MTD ITSA thresholds apply per person, not per property. Own a rental with your spouse? You each report your share separately — and Form 17 lets you split it unequally when one spouse is a higher-rate taxpayer. The 2026 guide to jointly-owned property under MTD.

MTD ITSA thresholds are per person, not per property. That single sentence changes the answer to "am I in MTD?" for hundreds of thousands of UK landlords who own rental property jointly with a spouse or partner.
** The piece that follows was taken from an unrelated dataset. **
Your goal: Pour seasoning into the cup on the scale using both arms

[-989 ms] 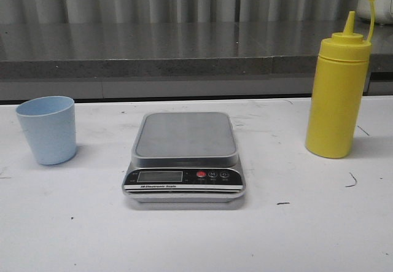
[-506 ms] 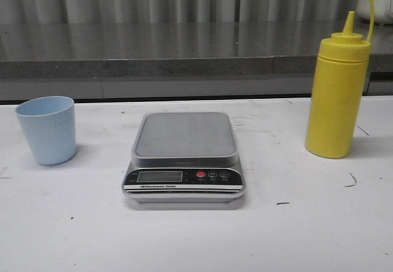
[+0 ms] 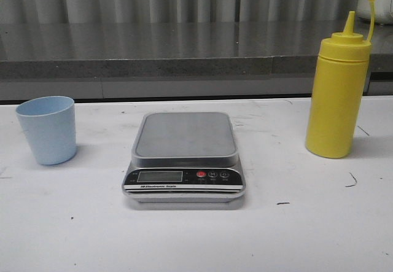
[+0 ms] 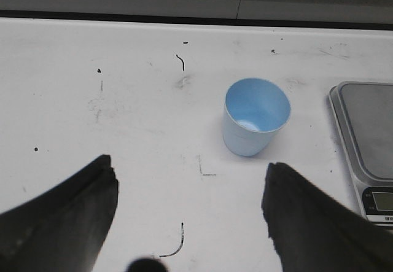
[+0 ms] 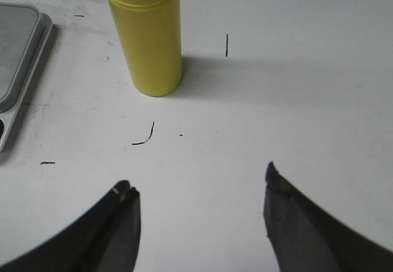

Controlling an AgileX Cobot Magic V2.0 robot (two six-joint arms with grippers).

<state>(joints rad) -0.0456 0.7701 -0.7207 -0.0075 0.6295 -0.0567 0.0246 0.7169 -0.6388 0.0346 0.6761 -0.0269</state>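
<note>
Grippers, front view: neither arm shows; only the bench (image 3: 319,235) and the three task things appear.
Change, front view: none to see against the two earlier pictures; cup, scale and bottle sit in the same spots, so I judge the task not yet begun.
Cup, front view: pale blue cup (image 3: 47,129) stands upright near the bench's left edge, well apart from the scale.
Scale, front view: scale (image 3: 184,156) sits mid-bench, platform bare, display facing the front edge.
Seasoning, front view: yellow seasoning bottle (image 3: 337,91) stands upright toward the right edge, cap hanging off its tether, nozzle uncovered.
Meaning: cup must go onto the platform before any pour; both steps remain.

Left gripper, left wrist view: left gripper (image 4: 190,207) has its fingers spread wide and holds nothing.
Pose, left wrist view: hangs above bare bench, looking down on the cup (image 4: 255,117), which lies ahead of the fingers, roughly in line with the gap, not between them.
Scale, left wrist view: corner of the scale (image 4: 363,140) shows beside the cup, apart from it.

Right gripper, right wrist view: right gripper (image 5: 201,186) is spread wide too, nothing in it.
Pose, right wrist view: hovers over bare bench; seasoning bottle (image 5: 146,34) stands ahead, off toward one finger's side, clear of both.
Scale, right wrist view: scale edge (image 5: 21,63) just enters the picture.
</note>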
The £50,000 tier that came in on 6 April 2026 catches individuals whose own share of gross property (plus self-employment) income was over £50,000 in 2024/25. A couple jointly grossing £80,000 on rentals — split 50/50 by default — are each treated as having £40,000 of property income. Neither is mandated in the first tranche. When the £30,000 tier joins in April 2027 they both come in, and by the £20,000 tier in April 2028 most joint owners are captured.
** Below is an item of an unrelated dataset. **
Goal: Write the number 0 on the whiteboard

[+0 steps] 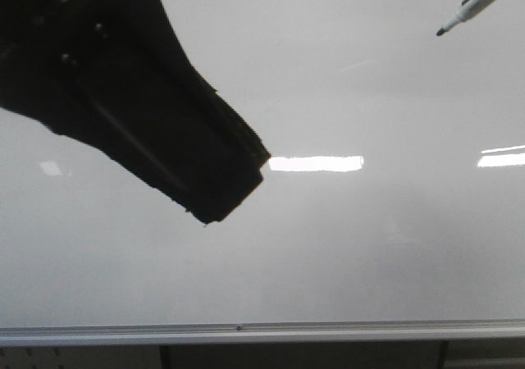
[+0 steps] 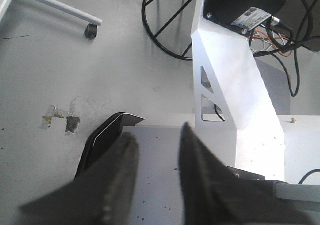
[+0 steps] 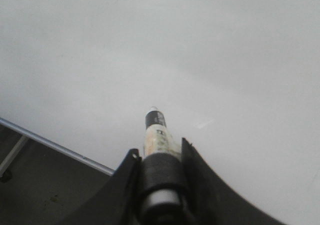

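Observation:
The whiteboard point(image 1: 344, 254) fills the front view, glossy and pale grey, and I see no number 0 on it. A black-tipped marker point(image 1: 474, 6) pokes in at the upper right, tip aimed down-left. In the right wrist view my right gripper point(image 3: 160, 147) is shut on the marker point(image 3: 159, 130), which points at the whiteboard point(image 3: 150, 45). Whether the tip touches the board cannot be told. My left arm point(image 1: 139, 98) is a dark bulk over the board's upper left. My left gripper point(image 2: 158, 132) is open and holds nothing, facing the floor.
A silver rail point(image 1: 246, 332) runs along the board's lower edge, also seen as the rail point(image 3: 55, 147) in the right wrist view. Bright light reflections point(image 1: 316, 163) lie on the board. Below the left gripper are a white robot frame point(image 2: 235, 85), black cables point(image 2: 165, 15) and a castor wheel point(image 2: 91, 31).

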### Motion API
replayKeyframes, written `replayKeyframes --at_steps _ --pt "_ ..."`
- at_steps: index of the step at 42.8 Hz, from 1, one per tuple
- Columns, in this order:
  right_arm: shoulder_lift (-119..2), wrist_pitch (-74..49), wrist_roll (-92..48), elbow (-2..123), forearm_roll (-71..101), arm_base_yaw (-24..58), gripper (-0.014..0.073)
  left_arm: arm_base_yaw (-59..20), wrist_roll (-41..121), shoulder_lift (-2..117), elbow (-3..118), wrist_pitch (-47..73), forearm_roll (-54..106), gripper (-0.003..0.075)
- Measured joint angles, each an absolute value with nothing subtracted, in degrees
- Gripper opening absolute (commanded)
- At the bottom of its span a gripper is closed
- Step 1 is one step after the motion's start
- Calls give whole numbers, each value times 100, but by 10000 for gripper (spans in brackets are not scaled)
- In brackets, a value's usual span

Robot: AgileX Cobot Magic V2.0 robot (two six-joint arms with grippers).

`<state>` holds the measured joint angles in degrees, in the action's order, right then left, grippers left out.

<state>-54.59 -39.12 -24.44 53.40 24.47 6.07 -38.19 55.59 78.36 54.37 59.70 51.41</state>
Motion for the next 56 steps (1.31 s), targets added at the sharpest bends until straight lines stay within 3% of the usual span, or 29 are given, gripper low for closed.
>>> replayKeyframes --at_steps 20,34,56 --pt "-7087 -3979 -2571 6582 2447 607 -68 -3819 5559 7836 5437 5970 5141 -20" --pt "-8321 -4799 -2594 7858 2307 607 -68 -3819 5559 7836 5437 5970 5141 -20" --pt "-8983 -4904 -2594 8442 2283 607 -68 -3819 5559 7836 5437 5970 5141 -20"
This guide walks through how MTD ITSA works for jointly-owned property, how HMRC treats different ownership arrangements, when and how to use Form 17 to split income unequally, and the practical steps for a couple running a rental together under the new regime.

Not tax advice. For your own arrangement, take advice — beneficial ownership disputes with HMRC are technical and the paperwork matters.
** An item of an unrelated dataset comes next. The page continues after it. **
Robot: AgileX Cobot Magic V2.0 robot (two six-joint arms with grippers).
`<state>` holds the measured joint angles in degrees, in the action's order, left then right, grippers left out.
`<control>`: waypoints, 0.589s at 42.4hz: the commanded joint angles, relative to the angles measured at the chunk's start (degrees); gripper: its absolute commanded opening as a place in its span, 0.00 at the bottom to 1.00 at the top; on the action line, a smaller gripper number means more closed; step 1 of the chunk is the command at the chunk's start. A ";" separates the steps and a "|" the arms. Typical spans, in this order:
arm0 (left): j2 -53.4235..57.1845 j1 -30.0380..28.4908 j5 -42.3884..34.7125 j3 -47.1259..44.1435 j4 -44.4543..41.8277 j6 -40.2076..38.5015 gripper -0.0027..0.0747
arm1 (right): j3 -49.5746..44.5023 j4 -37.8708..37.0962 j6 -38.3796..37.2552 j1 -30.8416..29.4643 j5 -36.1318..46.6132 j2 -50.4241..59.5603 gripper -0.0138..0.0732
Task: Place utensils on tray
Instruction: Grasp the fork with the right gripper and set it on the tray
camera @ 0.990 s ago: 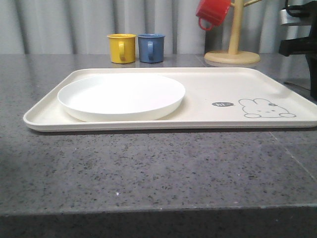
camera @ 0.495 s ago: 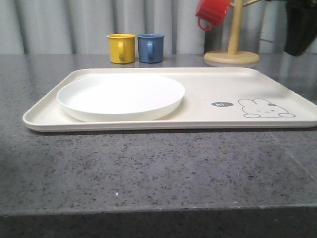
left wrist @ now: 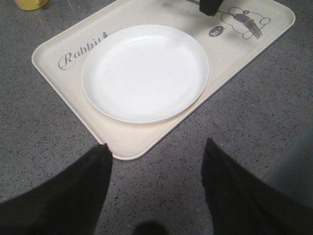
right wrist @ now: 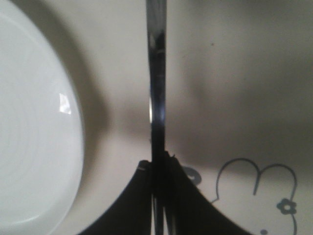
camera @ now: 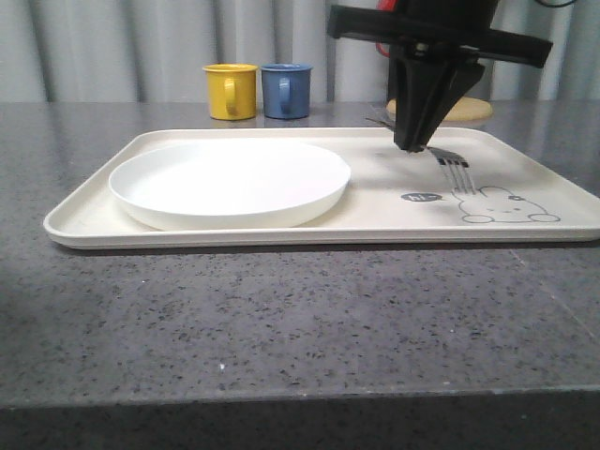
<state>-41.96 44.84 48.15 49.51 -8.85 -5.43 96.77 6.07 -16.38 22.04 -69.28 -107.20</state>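
The cream tray (camera: 84, 220) lies on the grey table with a round white plate (camera: 230, 183) on its left half. My right gripper (camera: 412, 141) hangs over the tray's right half, shut on a silver fork (camera: 457, 172). The tines point toward the rabbit drawing (camera: 506, 206), just above or on the tray floor. In the right wrist view the fork's handle (right wrist: 157, 98) runs straight out from between the shut fingers (right wrist: 132, 205), beside the plate (right wrist: 34, 122). My left gripper (left wrist: 156, 147) is open over bare table at the tray's near left corner (left wrist: 137, 144); from there the fork (left wrist: 249, 24) is visible.
A yellow mug (camera: 231, 91) and a blue mug (camera: 286, 90) stand behind the tray. A wooden mug tree's base (camera: 473, 108) sits at the back right, partly behind my right arm. Bare grey table stretches in front of the tray.
My right arm has swung in from the far right edge and now hangs over the tray's right half with the fork. Tray, plate and mugs have not moved.
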 commanded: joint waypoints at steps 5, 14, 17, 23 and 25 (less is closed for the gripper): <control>0.15 0.50 -3.71 1.48 -0.12 -0.55 0.56 | 1.90 -0.16 -4.20 -0.18 3.14 0.60 0.26; 0.15 0.50 -3.71 1.48 -0.12 -0.55 0.56 | 1.90 -0.14 -4.27 -0.18 4.74 -0.09 0.52; 0.15 0.50 -3.71 1.48 -0.12 -0.55 0.56 | 2.03 -0.24 -4.12 -0.23 4.87 -0.03 0.56; 0.15 0.50 -3.71 1.48 -0.12 -0.55 0.56 | 3.41 -0.88 0.67 -0.23 3.59 1.82 0.56; 0.15 0.50 -3.71 1.48 -0.12 -0.55 0.56 | 3.46 -1.33 2.77 -0.23 3.16 3.29 0.56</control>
<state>-41.96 44.84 48.15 49.51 -8.85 -5.43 97.95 5.81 -17.65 22.04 -65.97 -109.55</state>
How HMRC treats jointly-owned property by default

Property held in joint names by spouses or civil partners is presumed by HMRC to be split 50/50 for income tax, regardless of the actual beneficial shares in the underlying trust. That is the default rule under section 836 of the Income Tax Act 2007. It applies whether:

  • You are joint tenants (legal ownership as one unit, right of survivorship)
  • You are tenants in common with a 60/40 declaration of trust
  • One spouse funded the entire purchase but title is joint
  • You bought as sole owner and later transferred a half share to your spouse
  • The 50/50 presumption is a statutory default. It ignores what the trust deed actually says. To be taxed on the actual beneficial shares, spouses must file a Form 17 declaration with HMRC.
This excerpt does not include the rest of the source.